Strenghs and potential limitations of our study
This analytical study allowed us to clearly predicting Factors of Blood Pressure Normalization and its methodology was based on recent Hypertension management guidelines. However it was a single-center retrospective study with possible lack of representativity of patients group; sport and eating habits were not evaluated. The indirect method (Self report) we used to measure the medication adherence was simple, easy, inexpensive method, integrated into the care relationship. However, it is known to presente a low reliability, an overestimation of adherence and a risk of focusing the relationship on adherence (19, 42). Also, the lack of quantitative data on the reasons why patients were non-adherent is a limitation.
Perspectives
Only 25.25% of our patients achieved normalization of blood pressure. These results are consistent with regional data. Indeed, since 2017, several studies have confirmed suboptimal blood pressure control in sub-Saharan Africa countries (9%–47.3%) (43–45).
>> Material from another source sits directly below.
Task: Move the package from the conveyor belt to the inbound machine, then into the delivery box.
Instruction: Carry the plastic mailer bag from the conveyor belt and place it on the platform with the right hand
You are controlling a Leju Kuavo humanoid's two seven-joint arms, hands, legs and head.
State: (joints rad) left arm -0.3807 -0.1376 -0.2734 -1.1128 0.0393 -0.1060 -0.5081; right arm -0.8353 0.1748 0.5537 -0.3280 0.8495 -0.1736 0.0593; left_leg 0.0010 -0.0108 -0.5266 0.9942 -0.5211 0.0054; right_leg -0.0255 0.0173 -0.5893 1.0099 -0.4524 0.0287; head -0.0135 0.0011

The normalization of blood pressure is a major challenge for the practitioner. It is a health emergency which requires the implementation as a priority of a national health program aimed at has:
- •Promote 100% comprehensive health insurance, allowing our patients to have health security and improve therapeutic compliance.
- •Promote literacy courses to improve the educational level of our populations.
- •Promote therapeutic education and strict compliance with the health and diet regime with priority given to the low-sodium diet.
- •Make antihypertensive treatment available at lower cost and accessibility for all our populations.
- •Develop a system of continuing medical training with a view to updating practitioners' knowledge.
Conclusion
The rate of blood pressure normalization remains poor worldwide and even more worrying in our context. Control of cardiovascular risk factors, fixed dual therapy, adherence with treatment, appropriate modification of antihypertensive treatment, normal uraemia and natraemia, health insurance and an intellectual education are the main factors in normalizing blood pressure levels.